## What the task asks
Except for the pictures, reproduce the records word for word.

## Data for the task
★ ★ ★ ★
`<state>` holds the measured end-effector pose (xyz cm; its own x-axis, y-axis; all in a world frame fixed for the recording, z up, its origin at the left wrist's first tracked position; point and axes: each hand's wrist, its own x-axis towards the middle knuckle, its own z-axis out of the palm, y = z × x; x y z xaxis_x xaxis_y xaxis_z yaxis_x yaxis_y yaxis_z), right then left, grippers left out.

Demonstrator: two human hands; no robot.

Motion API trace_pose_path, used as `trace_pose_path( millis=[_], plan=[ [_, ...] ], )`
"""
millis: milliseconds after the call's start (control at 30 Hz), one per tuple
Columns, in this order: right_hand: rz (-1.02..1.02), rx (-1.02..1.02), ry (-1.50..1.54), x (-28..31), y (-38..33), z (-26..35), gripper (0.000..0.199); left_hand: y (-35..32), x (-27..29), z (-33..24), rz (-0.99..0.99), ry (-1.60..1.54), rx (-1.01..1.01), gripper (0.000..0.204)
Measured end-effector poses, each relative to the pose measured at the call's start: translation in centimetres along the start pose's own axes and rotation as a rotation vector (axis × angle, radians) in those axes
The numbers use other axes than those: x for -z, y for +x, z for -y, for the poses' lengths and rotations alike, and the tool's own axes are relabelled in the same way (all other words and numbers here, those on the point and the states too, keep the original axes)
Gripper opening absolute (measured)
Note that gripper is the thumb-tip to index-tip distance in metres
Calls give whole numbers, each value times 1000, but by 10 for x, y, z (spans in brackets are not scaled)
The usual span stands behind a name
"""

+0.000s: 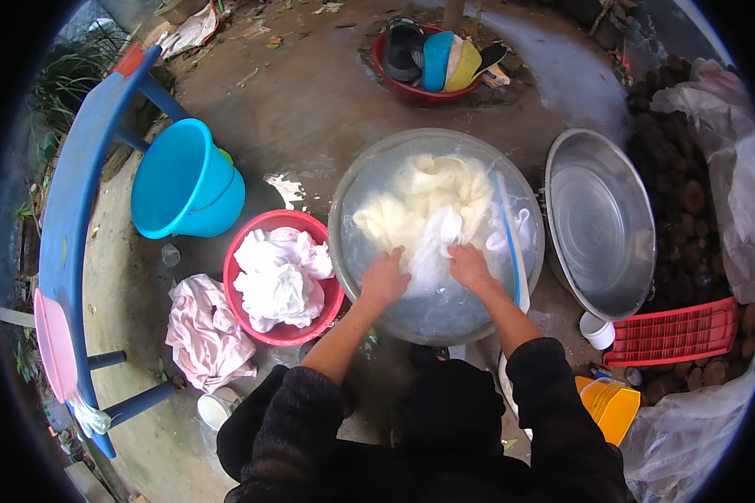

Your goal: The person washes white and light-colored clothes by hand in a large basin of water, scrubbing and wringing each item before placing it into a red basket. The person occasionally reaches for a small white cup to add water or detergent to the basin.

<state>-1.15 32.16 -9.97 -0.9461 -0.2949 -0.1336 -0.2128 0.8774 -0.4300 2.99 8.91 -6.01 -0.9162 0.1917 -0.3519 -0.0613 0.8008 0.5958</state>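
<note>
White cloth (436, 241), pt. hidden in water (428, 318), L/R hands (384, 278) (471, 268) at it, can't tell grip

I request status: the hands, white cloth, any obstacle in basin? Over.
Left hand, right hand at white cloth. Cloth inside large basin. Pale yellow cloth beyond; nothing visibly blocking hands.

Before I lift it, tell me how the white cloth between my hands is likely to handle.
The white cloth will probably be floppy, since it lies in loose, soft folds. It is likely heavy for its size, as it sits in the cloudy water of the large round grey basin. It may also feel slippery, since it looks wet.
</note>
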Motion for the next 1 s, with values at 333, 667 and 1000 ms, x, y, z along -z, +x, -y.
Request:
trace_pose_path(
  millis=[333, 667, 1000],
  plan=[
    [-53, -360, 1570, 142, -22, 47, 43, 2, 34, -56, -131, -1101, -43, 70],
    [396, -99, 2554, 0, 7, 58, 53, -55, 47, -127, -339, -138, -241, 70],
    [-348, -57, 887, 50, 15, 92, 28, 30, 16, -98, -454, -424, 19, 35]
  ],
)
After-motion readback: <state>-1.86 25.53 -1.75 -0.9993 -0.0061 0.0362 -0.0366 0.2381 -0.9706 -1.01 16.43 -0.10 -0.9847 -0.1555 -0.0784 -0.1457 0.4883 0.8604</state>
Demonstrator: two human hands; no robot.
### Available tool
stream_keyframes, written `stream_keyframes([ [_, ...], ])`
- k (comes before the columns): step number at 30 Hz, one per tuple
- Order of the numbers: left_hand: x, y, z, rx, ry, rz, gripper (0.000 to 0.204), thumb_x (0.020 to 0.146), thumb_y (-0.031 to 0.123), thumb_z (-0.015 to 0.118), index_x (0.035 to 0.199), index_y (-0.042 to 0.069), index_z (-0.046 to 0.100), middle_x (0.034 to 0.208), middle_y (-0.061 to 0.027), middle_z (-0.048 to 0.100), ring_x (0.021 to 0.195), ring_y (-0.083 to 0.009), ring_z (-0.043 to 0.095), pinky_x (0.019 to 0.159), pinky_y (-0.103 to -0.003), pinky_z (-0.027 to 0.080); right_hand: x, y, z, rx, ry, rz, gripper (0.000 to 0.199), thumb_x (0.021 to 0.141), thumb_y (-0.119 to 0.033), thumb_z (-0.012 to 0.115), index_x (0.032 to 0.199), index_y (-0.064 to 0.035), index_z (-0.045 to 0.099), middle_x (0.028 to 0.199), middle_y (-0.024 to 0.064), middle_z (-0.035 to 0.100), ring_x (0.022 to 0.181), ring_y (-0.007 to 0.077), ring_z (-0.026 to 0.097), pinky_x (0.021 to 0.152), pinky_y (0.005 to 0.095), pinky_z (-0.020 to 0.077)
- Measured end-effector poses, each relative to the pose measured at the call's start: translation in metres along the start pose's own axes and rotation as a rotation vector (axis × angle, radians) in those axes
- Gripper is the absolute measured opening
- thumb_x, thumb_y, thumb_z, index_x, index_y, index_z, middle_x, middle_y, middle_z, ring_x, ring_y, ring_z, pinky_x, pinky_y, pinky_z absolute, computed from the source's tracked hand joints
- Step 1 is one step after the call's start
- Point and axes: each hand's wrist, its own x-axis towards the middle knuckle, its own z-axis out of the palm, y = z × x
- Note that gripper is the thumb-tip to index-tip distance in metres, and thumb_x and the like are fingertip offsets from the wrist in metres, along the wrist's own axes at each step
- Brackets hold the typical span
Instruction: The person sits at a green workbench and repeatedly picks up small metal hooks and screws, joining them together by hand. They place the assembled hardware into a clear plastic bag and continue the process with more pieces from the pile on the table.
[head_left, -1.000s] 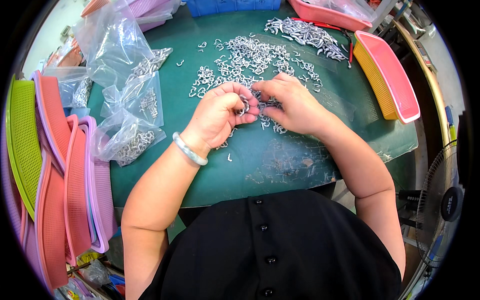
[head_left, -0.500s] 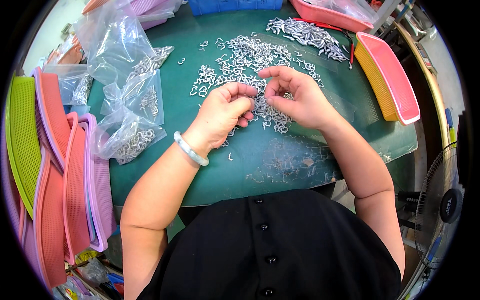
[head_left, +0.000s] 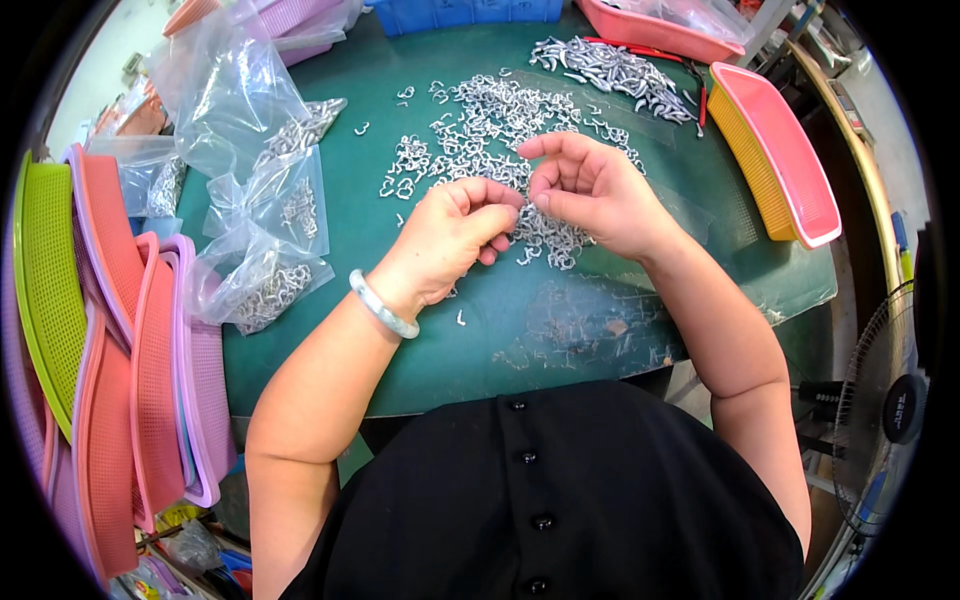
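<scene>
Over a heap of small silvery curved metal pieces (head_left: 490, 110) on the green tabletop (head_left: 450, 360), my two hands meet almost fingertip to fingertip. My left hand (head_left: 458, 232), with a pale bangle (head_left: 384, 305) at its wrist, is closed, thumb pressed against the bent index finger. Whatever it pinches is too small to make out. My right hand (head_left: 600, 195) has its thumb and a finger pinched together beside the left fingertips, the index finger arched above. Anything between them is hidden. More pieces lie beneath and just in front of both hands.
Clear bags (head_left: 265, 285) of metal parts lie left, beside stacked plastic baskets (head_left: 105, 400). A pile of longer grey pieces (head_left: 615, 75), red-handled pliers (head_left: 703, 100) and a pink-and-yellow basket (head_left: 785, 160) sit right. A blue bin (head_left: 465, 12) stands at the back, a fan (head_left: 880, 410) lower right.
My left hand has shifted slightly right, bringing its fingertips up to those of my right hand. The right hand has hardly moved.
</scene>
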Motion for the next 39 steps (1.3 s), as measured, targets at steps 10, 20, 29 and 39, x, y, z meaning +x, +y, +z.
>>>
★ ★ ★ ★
## Task result
`<state>` holds the measured end-effector pose (xyz cm; its own x-axis, y-axis; all in a world frame fixed for the recording, z up, its origin at the left wrist's first tracked position; point and axes: each hand's wrist, its own x-axis towards the middle knuckle, its own z-axis out of the palm, y = z × x; x y z xaxis_x xaxis_y xaxis_z yaxis_x yaxis_y yaxis_z), right then left, grippers left out.

Demonstrator: two human hands; no robot.

Motion API trace_pose_path, used as `trace_pose_path( millis=[_], plan=[ [_, ...] ], )`
"""
millis: milliseconds after the call's start (control at 30 Hz), one per tuple
Columns, in this order: right_hand: rz (-1.02..1.02), rx (-1.02..1.02), ry (-1.50..1.54), x (-28..31), y (-38..33), z (-26..35), gripper (0.000..0.199); left_hand: y (-35..32), x (-27..29), z (-33..24), rz (-0.99..0.99), ry (-1.60..1.54), rx (-1.01..1.01), gripper (0.000..0.204)
Measured end-effector poses, each relative to the pose measured at the call's start: translation in centimetres along the start pose's own axes and rotation as a rotation vector (axis × angle, radians) in those axes
The numbers use other axes than those: x for -z, y for +x, z for -y, for the poses' lengths and rotations alike, and the tool's own axes are relabelled in the same way (all other words and numbers here, those on the point and the states too, keep the original axes)
Gripper opening absolute (measured)
Note that gripper is the thumb-tip to index-tip distance in metres
Calls give whole numbers, each value times 1000, but by 10 for x, y, z (spans in brackets are not scaled)
The usual span stands behind a name
"""

+0.000s: 

Your goal: The person washes white and light-colored clothes by hand in a large basin of water, scrubbing and wringing each item before placing it into a red basket. The person occasionally reaches for a small white cup to add water or detergent to the basin.

<state>-1.15 32.16 -9.97 -0.9461 -0.2949 -0.1336 -0.2128 0.8774 -0.4300 2.99 8.91 -6.01 -0.9162 0.1917 -0.3519 -0.0613 0.8008 0.5958</state>
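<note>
White cloth (436, 241), pt. hidden in water (428, 318), L/R hands (384, 278) (471, 268) at it, can't tell grip

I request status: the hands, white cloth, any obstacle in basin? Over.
Left hand, right hand at white cloth. Cloth inside large basin. Pale yellow cloth beyond; nothing visibly blocking hands.

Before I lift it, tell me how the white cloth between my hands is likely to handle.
The white cloth will probably be floppy, since it lies in loose, soft folds. It is likely heavy for its size, as it sits in the cloudy water of the large round grey basin. It may also feel slippery, since it looks wet.
</note>
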Motion for the next 1 s, with values at 333, 667 and 1000 ms, x, y, z along -z, +x, -y.
Request:
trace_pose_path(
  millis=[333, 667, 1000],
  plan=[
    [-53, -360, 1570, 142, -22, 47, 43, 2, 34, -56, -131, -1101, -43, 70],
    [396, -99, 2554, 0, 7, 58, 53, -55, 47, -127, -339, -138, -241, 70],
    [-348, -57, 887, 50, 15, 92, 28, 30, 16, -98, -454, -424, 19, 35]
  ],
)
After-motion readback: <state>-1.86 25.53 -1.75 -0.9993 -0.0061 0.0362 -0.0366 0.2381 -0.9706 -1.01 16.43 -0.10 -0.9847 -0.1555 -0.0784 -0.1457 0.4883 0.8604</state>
Demonstrator: two human hands; no robot.
### Available tool
stream_keyframes, written `stream_keyframes([ [_, ...], ])`
- k (comes before the columns): step number at 30 Hz, one per tuple
- Order of the numbers: left_hand: x, y, z, rx, ry, rz, gripper (0.000 to 0.204), thumb_x (0.020 to 0.146), thumb_y (-0.031 to 0.123), thumb_z (-0.015 to 0.118), index_x (0.035 to 0.199), index_y (-0.042 to 0.069), index_z (-0.046 to 0.100), middle_x (0.034 to 0.208), middle_y (-0.061 to 0.027), middle_z (-0.048 to 0.100), ring_x (0.021 to 0.195), ring_y (-0.083 to 0.009), ring_z (-0.043 to 0.095), pinky_x (0.019 to 0.159), pinky_y (-0.103 to -0.003), pinky_z (-0.027 to 0.080); right_hand: x, y, z, rx, ry, rz, gripper (0.000 to 0.199), thumb_x (0.021 to 0.141), thumb_y (-0.119 to 0.033), thumb_z (-0.012 to 0.115), index_x (0.032 to 0.199), index_y (-0.064 to 0.035), index_z (-0.045 to 0.099), middle_x (0.028 to 0.199), middle_y (-0.024 to 0.064), middle_z (-0.035 to 0.100), ring_x (0.022 to 0.181), ring_y (-0.007 to 0.077), ring_z (-0.026 to 0.097), pinky_x (0.021 to 0.152), pinky_y (0.005 to 0.095), pinky_z (-0.020 to 0.077)
- Measured end-effector poses, each relative to the pose measured at the call's start: translation in metres along the start pose's own axes and rotation as a rotation vector (axis × angle, radians) in those axes
- Gripper is the absolute measured opening
- thumb_x, thumb_y, thumb_z, index_x, index_y, index_z, middle_x, middle_y, middle_z, ring_x, ring_y, ring_z, pinky_x, pinky_y, pinky_z absolute, computed from the source's tracked hand joints
- Step 1 is one step after the call's start
- Point and axes: each hand's wrist, its own x-axis towards the middle knuckle, its own z-axis out of the palm, y = z × x
- Note that gripper is the thumb-tip to index-tip distance in metres, and thumb_x and the like are fingertip offsets from the wrist in metres, along the wrist's own axes at each step
- Brackets hold the typical span
Instruction: The person sits at a green workbench and repeatedly picks up small metal hooks and screws, joining them together by hand. They place the assembled hardware into a clear plastic bag and continue the process with more pieces from the pile on the table.
[head_left, -1.000s] 
[head_left, -0.500s] 
[head_left, +0.000s] 
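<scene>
Over a heap of small silvery curved metal pieces (head_left: 490, 110) on the green tabletop (head_left: 450, 360), my two hands meet almost fingertip to fingertip. My left hand (head_left: 458, 232), with a pale bangle (head_left: 384, 305) at its wrist, is closed, thumb pressed against the bent index finger. Whatever it pinches is too small to make out. My right hand (head_left: 600, 195) has its thumb and a finger pinched together beside the left fingertips, the index finger arched above. Anything between them is hidden. More pieces lie beneath and just in front of both hands.
Clear bags (head_left: 265, 285) of metal parts lie left, beside stacked plastic baskets (head_left: 105, 400). A pile of longer grey pieces (head_left: 615, 75), red-handled pliers (head_left: 703, 100) and a pink-and-yellow basket (head_left: 785, 160) sit right. A blue bin (head_left: 465, 12) stands at the back, a fan (head_left: 880, 410) lower right.
My left hand has shifted slightly right, bringing its fingertips up to those of my right hand. The right hand has hardly moved.
</scene>
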Motion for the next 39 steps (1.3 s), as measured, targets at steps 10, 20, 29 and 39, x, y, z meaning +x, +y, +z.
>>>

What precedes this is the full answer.